If the same measure is passed in coming years in Illinois, Missouri and Oregon -- where opponents of such preferences say they plan to introduce it -- Asian-American enrollment likely would climb at selective public universities in those states as well.

During the Michigan campaign, a group that opposes affirmative action released a study bolstering claims that Asian students are held to a higher standard. The study, by the Center for Equal Opportunity, in Virginia, found that Asian applicants admitted to the University of Michigan in 2005 had a median SAT score of 1400 on the 400-1600 scale then in use. That was 50 points higher than the median score of white students who were accepted, 140 points higher than that of Hispanics and 240 points higher than that of blacks.

Roger Clegg, president and general counsel of the Center for Equal Opportunity, said universities are "legally vulnerable" to challenges from rejected Asian-American applicants.

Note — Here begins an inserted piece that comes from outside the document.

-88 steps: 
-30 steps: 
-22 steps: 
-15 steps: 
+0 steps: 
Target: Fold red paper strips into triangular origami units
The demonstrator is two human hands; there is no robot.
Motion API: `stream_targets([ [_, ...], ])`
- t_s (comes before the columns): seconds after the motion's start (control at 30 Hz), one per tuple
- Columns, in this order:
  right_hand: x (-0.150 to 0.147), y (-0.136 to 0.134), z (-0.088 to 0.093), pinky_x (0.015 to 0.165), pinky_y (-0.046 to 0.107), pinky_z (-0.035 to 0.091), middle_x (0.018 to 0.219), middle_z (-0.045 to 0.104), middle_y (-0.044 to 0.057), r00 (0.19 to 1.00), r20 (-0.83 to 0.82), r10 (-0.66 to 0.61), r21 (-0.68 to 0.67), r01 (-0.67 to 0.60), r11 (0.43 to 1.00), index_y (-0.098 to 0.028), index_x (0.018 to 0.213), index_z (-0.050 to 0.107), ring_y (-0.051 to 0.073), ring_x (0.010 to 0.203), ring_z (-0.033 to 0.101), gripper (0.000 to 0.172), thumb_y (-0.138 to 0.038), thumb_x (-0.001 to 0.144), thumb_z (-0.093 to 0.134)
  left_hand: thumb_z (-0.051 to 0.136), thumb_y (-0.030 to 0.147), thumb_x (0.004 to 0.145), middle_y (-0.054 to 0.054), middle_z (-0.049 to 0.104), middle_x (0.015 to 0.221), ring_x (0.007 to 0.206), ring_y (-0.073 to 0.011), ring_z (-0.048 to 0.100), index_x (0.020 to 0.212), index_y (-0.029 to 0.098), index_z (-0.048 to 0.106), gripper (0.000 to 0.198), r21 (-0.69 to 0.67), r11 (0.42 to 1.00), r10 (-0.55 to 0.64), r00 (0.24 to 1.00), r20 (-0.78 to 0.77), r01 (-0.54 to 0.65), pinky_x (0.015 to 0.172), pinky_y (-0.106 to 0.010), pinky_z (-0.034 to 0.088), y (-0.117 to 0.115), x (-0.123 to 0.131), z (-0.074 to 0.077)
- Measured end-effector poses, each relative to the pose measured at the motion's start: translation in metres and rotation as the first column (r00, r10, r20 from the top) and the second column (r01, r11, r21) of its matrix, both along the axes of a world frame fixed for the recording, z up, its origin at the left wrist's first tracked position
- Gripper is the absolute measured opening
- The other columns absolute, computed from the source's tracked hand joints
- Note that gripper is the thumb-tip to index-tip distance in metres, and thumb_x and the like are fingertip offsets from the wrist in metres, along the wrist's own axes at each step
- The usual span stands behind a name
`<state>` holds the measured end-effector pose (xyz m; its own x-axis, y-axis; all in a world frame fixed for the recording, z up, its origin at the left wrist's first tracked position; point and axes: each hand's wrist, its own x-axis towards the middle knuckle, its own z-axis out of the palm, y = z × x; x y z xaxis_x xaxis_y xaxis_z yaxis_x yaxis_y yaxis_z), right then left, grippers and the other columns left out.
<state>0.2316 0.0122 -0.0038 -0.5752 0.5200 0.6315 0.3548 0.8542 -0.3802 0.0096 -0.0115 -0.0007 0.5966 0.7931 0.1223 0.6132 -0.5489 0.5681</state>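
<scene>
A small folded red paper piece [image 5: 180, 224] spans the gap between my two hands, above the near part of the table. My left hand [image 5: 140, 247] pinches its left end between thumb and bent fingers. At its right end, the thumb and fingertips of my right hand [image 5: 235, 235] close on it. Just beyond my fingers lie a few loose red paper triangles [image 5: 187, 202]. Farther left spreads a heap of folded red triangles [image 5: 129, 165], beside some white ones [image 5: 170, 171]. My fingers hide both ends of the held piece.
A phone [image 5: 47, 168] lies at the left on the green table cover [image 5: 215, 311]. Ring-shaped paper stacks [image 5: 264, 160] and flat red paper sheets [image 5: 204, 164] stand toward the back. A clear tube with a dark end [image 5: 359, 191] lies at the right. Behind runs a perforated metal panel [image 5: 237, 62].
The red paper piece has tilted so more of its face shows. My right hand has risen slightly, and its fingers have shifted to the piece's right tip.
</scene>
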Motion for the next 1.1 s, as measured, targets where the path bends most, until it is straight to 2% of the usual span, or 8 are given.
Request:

Princeton, where Asian-Americans constitute about 13% of the student body, faces such a challenge. A spokesman for the Department of Education's Office for Civil Rights said it is investigating a complaint filed by Jian Li, now a 17-year-old freshman at Yale University. Despite racking up the maximum 2400 score on the SAT and 2390 -- 10 points below the ceiling -- on SAT2 subject tests in physics, chemistry and calculus, Mr. Li was spurned by three Ivy League universities, Stanford University and Massachusetts Institute of Technology.

The Office for Civil Rights initially rejected Mr. Li's complaint due to "insufficient" evidence. Mr. Li appealed, citing a white high-school classmate admitted to Princeton despite lower test scores and grades. The office notified him late last month that it would look into the case.

His complaint seeks to suspend federal financial assistance to Princeton until the university "discontinues discrimination against Asian-Americans in all forms by eliminating race preferences, legacy preferences, and athlete preferences." Legacy preference is the edge most elite colleges, including Princeton, give to alumni children. The Office for Civil Rights has the power to terminate such financial aid but usually works with colleges to resolve cases rather than taking enforcement action.

Mr. Li, who emigrated to the U.S. from China as a 4-year-old and graduated from a public high school in Livingston, N.J., said he hopes his action will set a precedent for other Asian-American students. He wants to "send a message to the admissions committee to be more cognizant of possible bias, and that the way they're conducting admissions is not really equitable," he said.

Princeton spokeswoman Cass Cliatt said the university is aware of the complaint and will provide the Office for Civil Rights with information it has requested. Princeton has said in the past that it considers applicants as individuals and doesn't discriminate against Asian-Americans.

When elite colleges began practicing affirmative action in the late 1960s and 1970s, they gave an admissions boost to Asian-American applicants as well as blacks and Hispanics. As the percentage of Asian-Americans in elite schools quickly overtook their slice of the U.S. population, many colleges stopped giving them preference -- and in some cases may have leaned the other way.

In 1990, a federal investigation concluded that Harvard University admitted Asian-American applicants at a lower rate than white students despite the Asians' slightly stronger test scores and grades. Federal investigators also found that Harvard admissions staff had stereotyped Asian-American candidates as quiet, shy and oriented toward math and science. The government didn't bring charges because it concluded it was Harvard's preferences for athletes and alumni children -- few of whom were Asian -- that accounted for the admissions gap.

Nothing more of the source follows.